As Renee Smith has covered, the key to unlocking the value in these two different sorts of data is to establish an intent to link them, long before products are brought to market. Internal data can be used to establish segments – large or small – predisposed to a potentially commercially viable service, product or idea, to establish the characteristics of potential purchasers and to provide insight on the levers which will encourage purchase. This information gives more of a ‘rational’, ‘right brain’ insight into potential prospects, at the time, rather than customers.
Market research data, the source of those nuggets, offers hard data too, but it’s here that you’ll find customer voices explaining their more emotional decision-making criteria.
By gathering insight from both sides and uniting them with the intent to identify, understand and overcome both rational and emotional objectives, analysts and researchers can combine their output and generate real value for product teams, delivering a considered and rounded output to market.

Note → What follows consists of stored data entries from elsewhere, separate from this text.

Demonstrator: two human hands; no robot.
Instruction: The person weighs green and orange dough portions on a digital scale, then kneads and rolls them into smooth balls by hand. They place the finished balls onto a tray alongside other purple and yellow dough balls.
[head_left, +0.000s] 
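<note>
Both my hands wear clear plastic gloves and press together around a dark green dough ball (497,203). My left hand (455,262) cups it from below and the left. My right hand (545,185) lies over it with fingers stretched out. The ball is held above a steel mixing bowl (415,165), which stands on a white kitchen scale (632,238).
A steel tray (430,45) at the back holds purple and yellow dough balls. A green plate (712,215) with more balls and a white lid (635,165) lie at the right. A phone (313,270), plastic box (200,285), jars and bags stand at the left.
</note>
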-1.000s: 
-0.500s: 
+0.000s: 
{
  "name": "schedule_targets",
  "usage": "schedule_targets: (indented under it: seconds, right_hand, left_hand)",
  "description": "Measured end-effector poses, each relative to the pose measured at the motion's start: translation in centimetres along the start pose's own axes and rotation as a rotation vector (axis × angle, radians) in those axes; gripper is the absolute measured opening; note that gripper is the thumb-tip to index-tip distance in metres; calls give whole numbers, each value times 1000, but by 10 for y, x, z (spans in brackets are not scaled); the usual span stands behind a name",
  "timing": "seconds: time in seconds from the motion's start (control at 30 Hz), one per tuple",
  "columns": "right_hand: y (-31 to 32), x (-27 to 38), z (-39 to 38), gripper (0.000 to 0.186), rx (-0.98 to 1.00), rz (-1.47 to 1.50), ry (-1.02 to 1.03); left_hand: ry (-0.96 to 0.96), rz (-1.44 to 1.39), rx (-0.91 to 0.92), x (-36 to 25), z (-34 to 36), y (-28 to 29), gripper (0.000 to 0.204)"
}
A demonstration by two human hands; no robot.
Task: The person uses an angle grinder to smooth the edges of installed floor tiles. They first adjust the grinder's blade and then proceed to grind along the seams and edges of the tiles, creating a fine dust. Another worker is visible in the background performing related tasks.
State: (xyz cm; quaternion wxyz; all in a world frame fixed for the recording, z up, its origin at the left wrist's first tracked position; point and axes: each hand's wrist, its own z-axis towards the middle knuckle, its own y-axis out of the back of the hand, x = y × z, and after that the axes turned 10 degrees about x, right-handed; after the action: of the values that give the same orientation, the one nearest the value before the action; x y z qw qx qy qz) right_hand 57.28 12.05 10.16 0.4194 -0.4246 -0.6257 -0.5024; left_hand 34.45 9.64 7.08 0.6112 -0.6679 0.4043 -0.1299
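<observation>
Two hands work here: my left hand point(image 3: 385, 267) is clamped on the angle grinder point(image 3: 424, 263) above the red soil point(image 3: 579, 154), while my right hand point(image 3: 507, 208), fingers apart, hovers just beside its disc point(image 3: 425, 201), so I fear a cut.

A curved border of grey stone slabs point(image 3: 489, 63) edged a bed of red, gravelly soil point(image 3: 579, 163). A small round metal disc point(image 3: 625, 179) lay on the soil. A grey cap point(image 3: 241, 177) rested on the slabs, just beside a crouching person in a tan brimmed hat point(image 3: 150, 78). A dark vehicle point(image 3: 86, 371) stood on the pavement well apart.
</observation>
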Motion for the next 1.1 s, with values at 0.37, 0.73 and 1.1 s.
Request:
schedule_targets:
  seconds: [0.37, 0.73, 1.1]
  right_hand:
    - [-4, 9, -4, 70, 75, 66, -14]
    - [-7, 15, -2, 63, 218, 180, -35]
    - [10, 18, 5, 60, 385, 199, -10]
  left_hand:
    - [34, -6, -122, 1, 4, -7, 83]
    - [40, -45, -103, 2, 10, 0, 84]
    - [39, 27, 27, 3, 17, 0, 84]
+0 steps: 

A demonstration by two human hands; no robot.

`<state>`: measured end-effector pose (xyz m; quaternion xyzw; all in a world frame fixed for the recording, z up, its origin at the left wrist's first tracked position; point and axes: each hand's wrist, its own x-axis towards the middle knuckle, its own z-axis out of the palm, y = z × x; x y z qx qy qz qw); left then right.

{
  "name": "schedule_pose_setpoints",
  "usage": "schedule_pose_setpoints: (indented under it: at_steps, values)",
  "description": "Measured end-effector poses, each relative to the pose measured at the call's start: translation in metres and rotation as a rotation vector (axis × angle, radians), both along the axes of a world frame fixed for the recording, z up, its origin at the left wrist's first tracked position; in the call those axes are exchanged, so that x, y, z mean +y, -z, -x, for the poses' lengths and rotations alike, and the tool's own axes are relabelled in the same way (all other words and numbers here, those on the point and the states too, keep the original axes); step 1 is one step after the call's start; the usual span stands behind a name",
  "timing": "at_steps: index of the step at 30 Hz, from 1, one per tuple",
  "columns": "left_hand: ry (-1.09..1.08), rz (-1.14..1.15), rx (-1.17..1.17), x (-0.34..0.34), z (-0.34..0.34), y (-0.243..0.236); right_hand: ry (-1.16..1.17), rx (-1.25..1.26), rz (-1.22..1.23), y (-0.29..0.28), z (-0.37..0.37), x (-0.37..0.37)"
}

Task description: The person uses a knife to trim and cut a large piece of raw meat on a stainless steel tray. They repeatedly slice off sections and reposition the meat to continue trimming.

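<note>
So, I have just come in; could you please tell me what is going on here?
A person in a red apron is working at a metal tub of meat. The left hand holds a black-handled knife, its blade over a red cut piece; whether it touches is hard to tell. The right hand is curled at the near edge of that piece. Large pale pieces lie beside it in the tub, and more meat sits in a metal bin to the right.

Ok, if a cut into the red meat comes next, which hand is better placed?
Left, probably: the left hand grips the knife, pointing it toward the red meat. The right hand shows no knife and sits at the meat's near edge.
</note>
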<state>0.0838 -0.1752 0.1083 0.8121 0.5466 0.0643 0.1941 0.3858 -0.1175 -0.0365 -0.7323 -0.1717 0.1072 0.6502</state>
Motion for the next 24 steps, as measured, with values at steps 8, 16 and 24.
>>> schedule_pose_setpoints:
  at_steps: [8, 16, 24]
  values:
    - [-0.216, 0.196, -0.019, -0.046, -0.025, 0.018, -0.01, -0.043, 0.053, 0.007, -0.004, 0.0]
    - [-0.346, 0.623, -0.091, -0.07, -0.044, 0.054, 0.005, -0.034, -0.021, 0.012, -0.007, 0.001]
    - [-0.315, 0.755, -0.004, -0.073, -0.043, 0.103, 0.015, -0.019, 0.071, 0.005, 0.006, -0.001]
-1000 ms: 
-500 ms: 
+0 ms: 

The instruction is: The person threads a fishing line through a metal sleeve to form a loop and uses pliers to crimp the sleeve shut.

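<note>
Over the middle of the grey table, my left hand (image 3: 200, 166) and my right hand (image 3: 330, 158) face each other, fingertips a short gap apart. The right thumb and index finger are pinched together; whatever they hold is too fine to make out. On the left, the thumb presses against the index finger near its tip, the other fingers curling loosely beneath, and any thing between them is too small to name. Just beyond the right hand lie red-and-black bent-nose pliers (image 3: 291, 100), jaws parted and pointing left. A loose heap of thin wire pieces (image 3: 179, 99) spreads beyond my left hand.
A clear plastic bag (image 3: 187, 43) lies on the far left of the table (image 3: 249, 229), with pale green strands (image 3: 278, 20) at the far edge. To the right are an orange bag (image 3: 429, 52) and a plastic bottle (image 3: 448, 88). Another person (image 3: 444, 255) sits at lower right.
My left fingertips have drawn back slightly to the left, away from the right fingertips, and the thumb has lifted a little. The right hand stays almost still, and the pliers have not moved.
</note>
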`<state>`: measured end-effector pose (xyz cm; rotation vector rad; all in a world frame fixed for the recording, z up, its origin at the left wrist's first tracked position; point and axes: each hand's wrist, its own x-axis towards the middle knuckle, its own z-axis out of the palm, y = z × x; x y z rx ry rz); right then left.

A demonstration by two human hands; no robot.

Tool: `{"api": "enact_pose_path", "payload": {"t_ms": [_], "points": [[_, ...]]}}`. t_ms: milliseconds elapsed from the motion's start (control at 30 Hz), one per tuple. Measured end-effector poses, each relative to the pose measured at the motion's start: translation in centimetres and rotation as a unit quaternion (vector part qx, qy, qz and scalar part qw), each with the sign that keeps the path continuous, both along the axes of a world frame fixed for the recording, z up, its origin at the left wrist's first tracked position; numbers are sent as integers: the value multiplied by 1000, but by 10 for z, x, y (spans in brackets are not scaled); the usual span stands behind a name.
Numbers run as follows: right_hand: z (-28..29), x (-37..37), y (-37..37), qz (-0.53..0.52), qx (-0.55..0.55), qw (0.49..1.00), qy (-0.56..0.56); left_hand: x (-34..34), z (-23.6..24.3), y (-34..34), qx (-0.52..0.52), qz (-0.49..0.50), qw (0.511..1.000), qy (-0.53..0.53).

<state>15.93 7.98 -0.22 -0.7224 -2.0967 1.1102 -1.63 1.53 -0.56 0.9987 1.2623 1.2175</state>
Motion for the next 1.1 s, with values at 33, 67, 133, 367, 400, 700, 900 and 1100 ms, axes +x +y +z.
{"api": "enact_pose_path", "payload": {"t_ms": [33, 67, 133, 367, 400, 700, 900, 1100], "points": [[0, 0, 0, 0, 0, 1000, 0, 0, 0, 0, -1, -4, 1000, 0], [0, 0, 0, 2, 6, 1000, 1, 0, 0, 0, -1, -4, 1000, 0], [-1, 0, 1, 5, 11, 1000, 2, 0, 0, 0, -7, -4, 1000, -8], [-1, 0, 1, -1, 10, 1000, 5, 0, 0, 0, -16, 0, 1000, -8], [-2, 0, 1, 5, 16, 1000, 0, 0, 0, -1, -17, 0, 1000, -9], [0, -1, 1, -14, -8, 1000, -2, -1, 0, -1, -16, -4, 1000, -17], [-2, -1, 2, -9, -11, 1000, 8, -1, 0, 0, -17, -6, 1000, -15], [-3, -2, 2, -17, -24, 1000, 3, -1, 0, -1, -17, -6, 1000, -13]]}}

AI and big data are driving innovation in task automation
Wherever AI is discussed, there is talk of automation and the fear of job cuts.
The graph above shows the relentless progress that AI and automation are making in business.
Automation not only reduces the cost of running a business by eliminating unnecessary wages, but it also enables the firm to raise the quality of what they output, to standardise around that higher quality and to get things to their customers in a shorter period of time.
Take hospitality, for example. There, automated analysis of customer data records mean the days when guests had to keep going through the same excruciating checking in the process when trying to book a room in their favourite hotel are over. Now, the organizations in this sector have been able to keep records of past clients to ease the checking in process. The hotel understands visitor preferences even before they ask with information from their previous visits.
The impact of big data and AI is only just beginning…
Big data and artificial intelligence are enormous technological advancements, the benefits of which may take a generation or more to fully filter through the economy. They are evolving products that are still being developed and the truth is that this industry is in its early days. It’s hard to predict where either the costs or benefits of AI in business will end.
So far, big data and AI have been able to provide powerful tools that have allowed corporations to streamline their business processes, get rid of redundant systems, innovate in the products they deliver and understand their customers better.
The future holds more disruption from big data and AI, not less. The Internet of Things is nearly upon us. There will soon be hundreds of connected devices for every person on the planet. Each of them will be generating a data stream and storing it in the cloud. Each of those data stores is a depository of big data which can be analysed by AI tools. It will be interesting to see what more can be done in the future with the aid of these rapidly changing technologies.